Below is an excerpt from a book chapter I’ve submitted for ‘Implementing Transformative Student-Centred Pedagogies’ (slated for pub later this year). While the writing is focused on post-secondary education, the guidance is equally applicable to K-12 and Adult Ed. – mm
Covid-19 & Personalized Learning: Beginning in spring 2020, the Covid-19 pandemic disrupted higher education more significantly than any other event in the teaching lives of most educators. Soon after its detection in 2020, and through subsequent virus-variant waves, campuses worldwide enacted shutdowns to in-person learning and relegated learning to online scenarios. Numerous education issues have arisen from shutdowns, including issues of access to services and hardware, technological competency, isolation, and course and program interruption. Public health authorities project the future endemicity of Covid-19 but, as of this writing, the world is not yet clear of the pandemic and higher education scenarios continue to vacillate between online and in-person learning.
Research reported in 2021 of more than 500,00 university and college students attending American institutions into effects of the pandemic show far-ranging and deep effects were registered by many students. These included many aspects of schooling anxiety, food, job and housing insecurity, family worries, physical health problems (including overcoming Covid-19) and numerous mental and emotional health issues (Leshner & Scherer, 2021; The Hope Center, 2021). Institutes of higher education continue to offer many kinds of support to students in this crisis, rooted in humane, compassionate gestures, ranging from food banks to free counselling to loan extensions, for which they have been commended and earned respect. Institutional gestures have also included many forms of personal outreach and offers of care by faculty who have, at times, struggled to fulfill professional obligations while battling technological frustrations, administrative demands and being empathetic with struggling students.
Writing in the Chronicle of Higher Education (2022), writing professor Deborah Simms shared an approach to personalizing learning for her students that also enabled students to better see her wrestling her own personal challenges:
I already check in with my students regularly to chart not just their intellectual growth but also their emotional and mental health: Do they need support? Are they using campus resources? Are they attending to their physical well-being? I train them to identify and ask for what they need, to talk to counselors, and to advocate for themselves.

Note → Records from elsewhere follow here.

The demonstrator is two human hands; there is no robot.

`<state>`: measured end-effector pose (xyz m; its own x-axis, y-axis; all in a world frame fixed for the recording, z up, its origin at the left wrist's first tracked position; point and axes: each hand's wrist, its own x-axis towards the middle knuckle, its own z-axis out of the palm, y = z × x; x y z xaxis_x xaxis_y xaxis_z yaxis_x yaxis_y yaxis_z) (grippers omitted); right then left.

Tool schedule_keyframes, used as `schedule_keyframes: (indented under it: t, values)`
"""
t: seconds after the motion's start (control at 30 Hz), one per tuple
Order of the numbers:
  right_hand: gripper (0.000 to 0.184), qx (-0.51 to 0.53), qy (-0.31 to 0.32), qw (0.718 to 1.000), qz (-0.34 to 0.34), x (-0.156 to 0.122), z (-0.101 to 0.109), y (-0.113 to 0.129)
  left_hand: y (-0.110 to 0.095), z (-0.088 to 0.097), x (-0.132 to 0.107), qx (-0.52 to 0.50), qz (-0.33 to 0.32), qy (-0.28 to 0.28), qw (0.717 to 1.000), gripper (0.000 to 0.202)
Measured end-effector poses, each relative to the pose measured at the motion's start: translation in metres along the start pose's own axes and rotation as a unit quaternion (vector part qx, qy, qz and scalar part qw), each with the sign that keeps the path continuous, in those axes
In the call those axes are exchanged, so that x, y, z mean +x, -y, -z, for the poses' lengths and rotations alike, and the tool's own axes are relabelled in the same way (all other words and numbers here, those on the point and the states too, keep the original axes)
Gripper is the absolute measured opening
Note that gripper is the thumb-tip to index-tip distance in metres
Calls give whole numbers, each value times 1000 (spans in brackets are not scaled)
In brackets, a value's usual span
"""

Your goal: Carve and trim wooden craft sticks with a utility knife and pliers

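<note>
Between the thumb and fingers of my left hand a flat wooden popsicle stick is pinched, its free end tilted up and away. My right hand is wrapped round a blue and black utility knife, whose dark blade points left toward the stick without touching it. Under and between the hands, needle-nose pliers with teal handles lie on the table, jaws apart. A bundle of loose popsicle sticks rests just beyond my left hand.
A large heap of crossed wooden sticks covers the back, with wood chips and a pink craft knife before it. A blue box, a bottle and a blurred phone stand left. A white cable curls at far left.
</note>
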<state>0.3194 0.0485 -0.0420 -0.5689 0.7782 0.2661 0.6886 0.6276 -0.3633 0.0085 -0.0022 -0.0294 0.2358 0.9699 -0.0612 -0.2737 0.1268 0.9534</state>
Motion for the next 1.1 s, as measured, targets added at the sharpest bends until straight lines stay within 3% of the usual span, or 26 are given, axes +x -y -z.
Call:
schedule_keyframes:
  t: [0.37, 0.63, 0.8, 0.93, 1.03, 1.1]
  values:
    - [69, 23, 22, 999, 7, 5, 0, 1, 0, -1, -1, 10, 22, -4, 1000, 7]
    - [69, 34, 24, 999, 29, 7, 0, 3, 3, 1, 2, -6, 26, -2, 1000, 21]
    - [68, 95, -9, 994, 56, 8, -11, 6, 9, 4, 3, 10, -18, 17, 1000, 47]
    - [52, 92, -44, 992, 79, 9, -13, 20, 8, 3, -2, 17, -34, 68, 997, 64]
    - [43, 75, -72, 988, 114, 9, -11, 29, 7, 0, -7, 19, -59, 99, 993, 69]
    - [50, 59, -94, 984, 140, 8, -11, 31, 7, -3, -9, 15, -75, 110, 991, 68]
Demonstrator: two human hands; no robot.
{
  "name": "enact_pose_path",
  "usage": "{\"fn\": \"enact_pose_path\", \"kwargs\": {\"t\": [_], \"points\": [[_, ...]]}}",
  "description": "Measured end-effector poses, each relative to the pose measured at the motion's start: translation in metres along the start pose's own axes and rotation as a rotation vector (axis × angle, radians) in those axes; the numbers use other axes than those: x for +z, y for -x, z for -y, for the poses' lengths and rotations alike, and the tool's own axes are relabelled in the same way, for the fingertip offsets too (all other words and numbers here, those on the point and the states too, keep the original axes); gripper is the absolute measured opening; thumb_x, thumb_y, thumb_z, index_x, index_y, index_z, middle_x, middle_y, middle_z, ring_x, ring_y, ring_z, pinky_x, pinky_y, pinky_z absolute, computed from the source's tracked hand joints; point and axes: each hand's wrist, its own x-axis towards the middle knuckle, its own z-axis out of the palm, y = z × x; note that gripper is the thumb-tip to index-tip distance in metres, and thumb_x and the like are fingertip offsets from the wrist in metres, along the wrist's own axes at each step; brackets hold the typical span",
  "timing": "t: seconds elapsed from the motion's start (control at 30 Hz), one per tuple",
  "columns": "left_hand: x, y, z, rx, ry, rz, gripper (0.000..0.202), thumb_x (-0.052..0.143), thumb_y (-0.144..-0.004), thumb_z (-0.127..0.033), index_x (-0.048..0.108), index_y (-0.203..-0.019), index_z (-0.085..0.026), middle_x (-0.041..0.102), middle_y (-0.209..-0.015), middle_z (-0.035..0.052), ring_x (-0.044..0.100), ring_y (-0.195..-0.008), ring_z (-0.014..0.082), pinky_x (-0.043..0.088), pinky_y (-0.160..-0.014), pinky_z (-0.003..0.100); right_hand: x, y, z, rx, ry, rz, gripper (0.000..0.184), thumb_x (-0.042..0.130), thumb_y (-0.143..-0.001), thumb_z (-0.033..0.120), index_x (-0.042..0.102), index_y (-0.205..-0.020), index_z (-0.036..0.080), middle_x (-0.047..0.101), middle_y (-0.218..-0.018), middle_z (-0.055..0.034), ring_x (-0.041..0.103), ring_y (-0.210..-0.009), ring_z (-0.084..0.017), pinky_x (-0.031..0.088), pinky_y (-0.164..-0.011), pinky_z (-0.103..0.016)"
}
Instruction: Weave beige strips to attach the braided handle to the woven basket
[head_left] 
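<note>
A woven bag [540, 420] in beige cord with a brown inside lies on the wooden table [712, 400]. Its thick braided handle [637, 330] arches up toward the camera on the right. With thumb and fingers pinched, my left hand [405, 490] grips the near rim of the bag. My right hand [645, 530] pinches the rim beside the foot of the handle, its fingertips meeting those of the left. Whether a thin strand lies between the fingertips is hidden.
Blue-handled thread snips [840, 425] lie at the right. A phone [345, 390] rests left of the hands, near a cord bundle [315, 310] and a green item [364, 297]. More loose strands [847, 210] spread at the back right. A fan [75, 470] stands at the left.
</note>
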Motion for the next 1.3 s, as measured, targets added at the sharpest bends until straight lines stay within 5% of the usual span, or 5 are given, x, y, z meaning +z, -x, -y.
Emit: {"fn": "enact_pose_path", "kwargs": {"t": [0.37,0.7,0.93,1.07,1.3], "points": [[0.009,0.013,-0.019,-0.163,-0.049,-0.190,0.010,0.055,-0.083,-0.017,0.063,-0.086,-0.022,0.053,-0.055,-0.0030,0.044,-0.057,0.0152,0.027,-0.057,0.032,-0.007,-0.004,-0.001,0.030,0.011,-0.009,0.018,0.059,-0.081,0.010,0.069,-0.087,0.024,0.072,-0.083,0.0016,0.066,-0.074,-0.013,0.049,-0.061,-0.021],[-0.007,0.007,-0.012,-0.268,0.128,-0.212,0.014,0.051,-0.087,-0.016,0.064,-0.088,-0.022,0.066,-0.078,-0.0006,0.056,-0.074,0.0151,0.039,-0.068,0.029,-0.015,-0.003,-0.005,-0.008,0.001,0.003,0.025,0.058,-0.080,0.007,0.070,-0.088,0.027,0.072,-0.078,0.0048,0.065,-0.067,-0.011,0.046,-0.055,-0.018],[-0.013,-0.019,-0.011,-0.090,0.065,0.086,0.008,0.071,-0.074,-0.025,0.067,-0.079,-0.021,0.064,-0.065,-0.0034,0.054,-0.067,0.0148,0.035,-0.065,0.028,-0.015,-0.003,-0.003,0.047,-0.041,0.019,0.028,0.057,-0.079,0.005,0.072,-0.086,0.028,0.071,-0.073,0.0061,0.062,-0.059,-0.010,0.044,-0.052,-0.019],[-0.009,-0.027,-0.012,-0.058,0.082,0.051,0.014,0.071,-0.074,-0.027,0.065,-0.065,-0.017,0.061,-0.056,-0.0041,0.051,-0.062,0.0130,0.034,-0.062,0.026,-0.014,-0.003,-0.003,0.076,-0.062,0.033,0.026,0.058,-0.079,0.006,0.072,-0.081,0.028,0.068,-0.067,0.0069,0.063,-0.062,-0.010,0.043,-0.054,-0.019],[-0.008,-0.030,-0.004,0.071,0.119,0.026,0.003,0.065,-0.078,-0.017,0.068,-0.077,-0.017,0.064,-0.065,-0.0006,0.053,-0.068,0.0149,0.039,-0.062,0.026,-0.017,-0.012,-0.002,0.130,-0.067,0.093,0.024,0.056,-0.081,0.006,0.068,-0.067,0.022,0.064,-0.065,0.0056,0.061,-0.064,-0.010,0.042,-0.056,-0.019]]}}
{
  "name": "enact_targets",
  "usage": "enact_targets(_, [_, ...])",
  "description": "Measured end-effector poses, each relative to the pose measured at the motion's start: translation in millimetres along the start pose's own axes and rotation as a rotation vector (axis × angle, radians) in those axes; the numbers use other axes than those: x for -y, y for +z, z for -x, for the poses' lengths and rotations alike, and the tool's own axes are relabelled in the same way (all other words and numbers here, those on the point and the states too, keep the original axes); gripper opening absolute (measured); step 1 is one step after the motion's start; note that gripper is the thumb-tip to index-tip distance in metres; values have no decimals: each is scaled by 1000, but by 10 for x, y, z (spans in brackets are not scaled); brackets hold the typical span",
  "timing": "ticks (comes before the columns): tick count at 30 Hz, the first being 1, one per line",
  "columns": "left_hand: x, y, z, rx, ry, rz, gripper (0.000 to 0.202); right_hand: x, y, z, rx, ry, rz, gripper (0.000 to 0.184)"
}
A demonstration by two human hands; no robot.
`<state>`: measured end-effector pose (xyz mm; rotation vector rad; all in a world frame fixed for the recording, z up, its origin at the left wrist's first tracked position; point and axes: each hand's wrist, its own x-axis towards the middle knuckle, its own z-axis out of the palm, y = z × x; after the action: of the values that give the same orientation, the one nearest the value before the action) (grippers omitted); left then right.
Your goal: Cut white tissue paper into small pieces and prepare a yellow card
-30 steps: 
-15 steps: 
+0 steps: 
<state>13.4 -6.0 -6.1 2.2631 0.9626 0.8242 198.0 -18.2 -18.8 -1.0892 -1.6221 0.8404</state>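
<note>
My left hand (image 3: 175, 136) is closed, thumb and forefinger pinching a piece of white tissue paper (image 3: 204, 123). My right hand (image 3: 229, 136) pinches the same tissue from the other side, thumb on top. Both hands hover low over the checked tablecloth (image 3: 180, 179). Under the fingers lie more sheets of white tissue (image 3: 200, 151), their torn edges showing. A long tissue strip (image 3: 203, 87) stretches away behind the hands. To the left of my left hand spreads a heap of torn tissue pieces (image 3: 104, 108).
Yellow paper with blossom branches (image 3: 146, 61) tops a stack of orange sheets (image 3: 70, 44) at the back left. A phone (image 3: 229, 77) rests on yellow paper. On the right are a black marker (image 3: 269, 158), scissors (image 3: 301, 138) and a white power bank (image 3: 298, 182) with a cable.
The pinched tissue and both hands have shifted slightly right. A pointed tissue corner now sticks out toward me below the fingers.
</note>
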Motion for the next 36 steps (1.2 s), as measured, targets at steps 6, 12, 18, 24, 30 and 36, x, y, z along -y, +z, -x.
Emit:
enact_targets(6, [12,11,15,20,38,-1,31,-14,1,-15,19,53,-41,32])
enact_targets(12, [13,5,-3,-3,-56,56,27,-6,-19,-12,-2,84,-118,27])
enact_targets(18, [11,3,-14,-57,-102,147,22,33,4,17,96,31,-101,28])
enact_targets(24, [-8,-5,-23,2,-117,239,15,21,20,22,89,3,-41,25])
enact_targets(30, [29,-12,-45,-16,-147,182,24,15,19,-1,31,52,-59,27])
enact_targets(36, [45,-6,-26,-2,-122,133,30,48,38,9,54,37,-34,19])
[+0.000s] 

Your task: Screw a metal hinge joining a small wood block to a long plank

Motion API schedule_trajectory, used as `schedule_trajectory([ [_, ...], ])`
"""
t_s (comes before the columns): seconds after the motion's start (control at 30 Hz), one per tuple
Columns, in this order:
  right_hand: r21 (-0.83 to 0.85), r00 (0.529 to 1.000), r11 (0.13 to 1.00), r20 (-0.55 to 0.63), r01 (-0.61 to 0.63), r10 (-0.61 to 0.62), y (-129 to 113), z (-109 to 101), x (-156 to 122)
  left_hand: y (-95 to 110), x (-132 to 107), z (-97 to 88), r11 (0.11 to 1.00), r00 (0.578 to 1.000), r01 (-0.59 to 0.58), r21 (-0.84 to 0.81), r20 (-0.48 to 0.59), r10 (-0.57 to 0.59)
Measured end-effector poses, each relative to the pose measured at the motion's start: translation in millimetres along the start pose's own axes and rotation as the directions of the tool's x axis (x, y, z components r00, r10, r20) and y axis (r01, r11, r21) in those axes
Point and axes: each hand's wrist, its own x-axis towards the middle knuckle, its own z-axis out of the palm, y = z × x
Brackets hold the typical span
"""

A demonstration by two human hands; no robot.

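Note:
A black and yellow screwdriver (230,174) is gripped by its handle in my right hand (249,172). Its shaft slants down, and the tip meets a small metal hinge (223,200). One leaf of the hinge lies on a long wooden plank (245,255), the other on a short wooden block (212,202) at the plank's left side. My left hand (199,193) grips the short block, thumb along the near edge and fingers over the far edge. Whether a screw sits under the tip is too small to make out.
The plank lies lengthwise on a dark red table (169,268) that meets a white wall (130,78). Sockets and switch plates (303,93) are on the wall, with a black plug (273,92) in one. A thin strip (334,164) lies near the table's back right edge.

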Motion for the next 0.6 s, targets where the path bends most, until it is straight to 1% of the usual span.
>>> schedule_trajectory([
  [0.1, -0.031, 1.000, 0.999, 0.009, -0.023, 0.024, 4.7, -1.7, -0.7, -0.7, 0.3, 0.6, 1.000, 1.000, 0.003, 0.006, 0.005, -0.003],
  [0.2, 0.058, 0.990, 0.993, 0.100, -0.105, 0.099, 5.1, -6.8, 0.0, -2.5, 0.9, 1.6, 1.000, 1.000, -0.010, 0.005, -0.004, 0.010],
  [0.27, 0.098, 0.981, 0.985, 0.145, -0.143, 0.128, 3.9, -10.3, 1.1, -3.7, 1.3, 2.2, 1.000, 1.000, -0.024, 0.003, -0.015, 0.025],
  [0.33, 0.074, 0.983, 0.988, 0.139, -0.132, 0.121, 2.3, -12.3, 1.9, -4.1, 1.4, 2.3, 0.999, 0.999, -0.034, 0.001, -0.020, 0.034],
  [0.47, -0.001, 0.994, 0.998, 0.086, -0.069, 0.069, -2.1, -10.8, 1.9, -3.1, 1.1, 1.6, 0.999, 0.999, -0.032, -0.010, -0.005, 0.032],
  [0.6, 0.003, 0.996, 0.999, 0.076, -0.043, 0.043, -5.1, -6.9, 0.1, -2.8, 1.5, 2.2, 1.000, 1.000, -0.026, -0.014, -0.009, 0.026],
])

Who, then, is advocating for me? Like so many other aspects of faculty life, this is a task that no one else will do for me. So be it. I pledge this semester to routinely check in with myself: Do I need support? Am I using campus resources? Am I attending to my physical well-being?
The goal: Show my students what adult accountability really looks like. Demonstrate that we are each responsible, above all else, for ourselves.
A Student Voice survey of 2,003 students conducted by Inside Higher Ed in 2021 reports that nearly two-thirds of students feel “seen” by their professors and academic advisors, with fewer (43 percent) reporting being seen by administrators. In this case, “being seen” is identified as literally being seen onscreen with the help of videoconferencing necessitated by the pandemic’s online turn, as well as denoting some understanding of personal challenges facing students due to race, gender, identity and other circumstances, including those arising directly to the pandemic. The study also pointed out significant gaps in faculty and administrations perceiving systemic issues confronting students related especially to social equity, access to opportunities by minority groups, and trauma-related challenges (Ezarik, 2022).
If and when the pandemic recedes, a worthy question to ponder is the composition of higher education in the near and extended future. Evidently, effects of the pandemic, will continue to be felt in higher education for some time to come. These cannot be brushed aside nor resolved through a return to pre-pandemic “normal”. That is not an appropriate gesture for a student and educator population that is seeking to heal from this very human crisis. It calls for an ongoing, human response and personalized learning should be recognized and pursued as an option to nurture healing.
Lingering pandemic effects on student mental health may comprise significant, ongoing challenges, according to health researcher and instructor Mays Imad, who implores higher education administrators to recognize the gravity of this and embrace a personalized approach to student health care. Writing in The Chronicle of Higher Education, she writes,
I am calling for higher education to cultivate our moral imagination where every student is seen, where we invest in the well-being of the whole student, and where we ground all of our work in an ethics of care (Imad, 2021).
Later, Imad identifies the importance of moving away from inundating students with platitudes of success and persistence, but really listening to them and meet them “where they’re at.” That’s the ground and promise of authentic personalized learning.